TASK OBJECTIVE:
Your output must be the lines below from the line containing "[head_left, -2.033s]" to the line containing "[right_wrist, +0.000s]", both lines included, reproduced exactly and without pictures.

EXERCISE DATA:
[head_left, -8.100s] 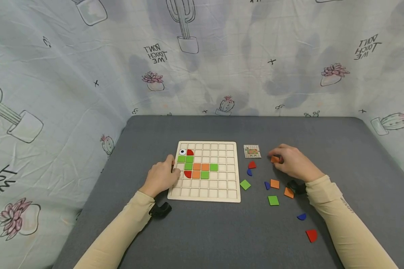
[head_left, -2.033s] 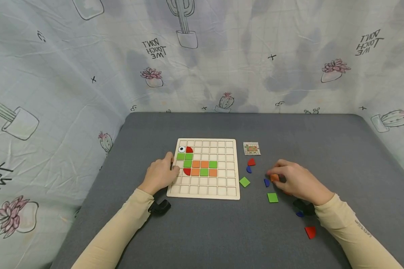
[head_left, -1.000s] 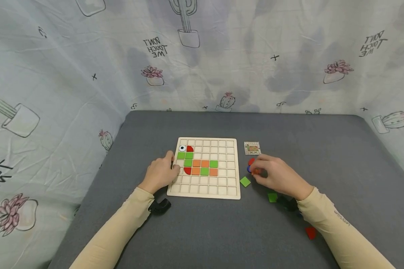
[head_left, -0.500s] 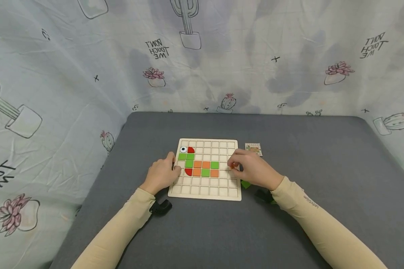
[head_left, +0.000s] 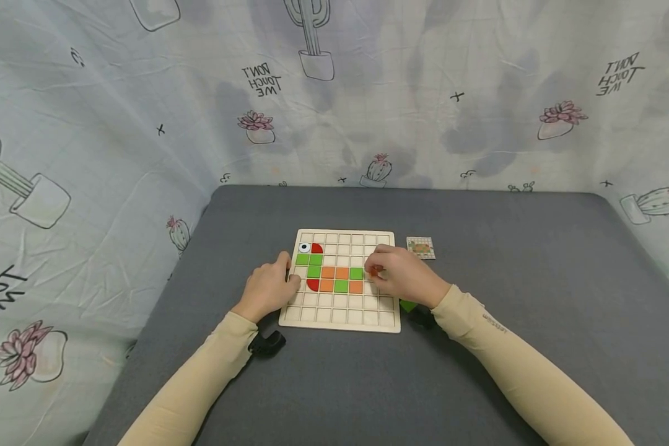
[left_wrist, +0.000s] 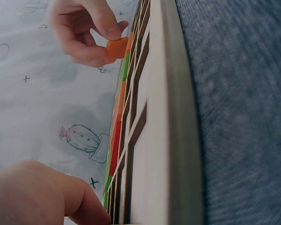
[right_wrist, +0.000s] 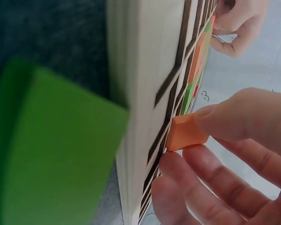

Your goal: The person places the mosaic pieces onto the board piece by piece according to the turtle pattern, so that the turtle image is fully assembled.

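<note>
In the head view a wooden grid board [head_left: 340,316] lies on the table. Red, green and orange tiles and a round eye tile [head_left: 304,248] sit in its cells. My left hand [head_left: 264,288] holds the board's left edge, fingers bent and thumb over the rim. Over the right part of the grid, my right hand [head_left: 406,272] pinches an orange square tile [right_wrist: 187,132] between thumb and fingers. The right wrist view shows that tile tilted, close to the grid beside a placed green tile [right_wrist: 187,97]. Whether it touches the board I cannot tell.
A small pattern card [head_left: 420,248] lies right of the board. A loose green square tile [head_left: 407,305] is by the board's right edge, partly covered by my right hand. Behind the grey table [head_left: 502,229] hangs a cactus-print cloth [head_left: 412,93].
An orange tile has been added to the lower row since the oldest frame. My right hand has picked up another orange tile and carried it left over the board. My left hand stays put.
</note>
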The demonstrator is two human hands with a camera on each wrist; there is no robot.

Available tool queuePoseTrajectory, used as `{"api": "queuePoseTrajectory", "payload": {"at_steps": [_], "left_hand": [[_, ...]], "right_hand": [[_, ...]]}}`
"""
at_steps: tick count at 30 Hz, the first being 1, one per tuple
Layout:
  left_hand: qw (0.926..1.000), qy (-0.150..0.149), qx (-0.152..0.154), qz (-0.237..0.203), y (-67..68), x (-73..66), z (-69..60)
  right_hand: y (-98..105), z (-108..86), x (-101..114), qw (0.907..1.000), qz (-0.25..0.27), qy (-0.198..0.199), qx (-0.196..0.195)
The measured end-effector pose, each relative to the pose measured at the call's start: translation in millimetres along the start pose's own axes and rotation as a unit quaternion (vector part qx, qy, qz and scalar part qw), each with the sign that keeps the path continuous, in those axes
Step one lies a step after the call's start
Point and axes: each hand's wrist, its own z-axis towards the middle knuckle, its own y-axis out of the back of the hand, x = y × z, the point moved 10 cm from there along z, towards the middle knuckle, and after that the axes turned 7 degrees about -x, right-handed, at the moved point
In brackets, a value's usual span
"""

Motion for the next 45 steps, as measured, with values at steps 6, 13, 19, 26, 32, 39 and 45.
{"api": "queuePoseTrajectory", "payload": {"at_steps": [6,13,19,26,32,39,45], "left_hand": [[1.0,0.008,0.002,0.003,0.0,0.4,0.2],[1.0,0.006,0.001,0.001,0.4,-0.6,0.3],[1.0,0.003,0.0,0.001,0.5,-0.6,0.3],[1.0,-0.002,-0.002,0.001,0.9,-1.1,-0.1],[1.0,-0.001,-0.001,0.0,0.6,-0.4,0.4],[1.0,0.001,0.002,0.004,1.1,-0.9,-0.5],[1.0,0.005,0.005,0.001,0.9,-0.7,-1.0]], "right_hand": [[-1.9,1.6,-0.4,0.9999,-0.012,0.002,-0.002],[-2.5,1.0,-0.5,0.9996,-0.028,0.0,-0.005],[-5.6,0.7,1.1,0.9989,-0.046,0.003,0.011],[-6.5,1.0,1.4,0.9985,-0.053,0.002,0.013],[-4.6,-2.6,1.6,0.9985,-0.053,0.004,0.015],[7.2,-16.5,3.7,0.9986,-0.053,-0.006,0.009],[14.8,-31.8,7.4,0.997,-0.072,-0.022,0.017]]}}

RESPONSE:
[head_left, -2.033s] 
[head_left, -1.000s] 
[head_left, -0.500s] 
[head_left, +0.000s] 
[left_wrist, +0.000s] 
[right_wrist, +0.000s] 

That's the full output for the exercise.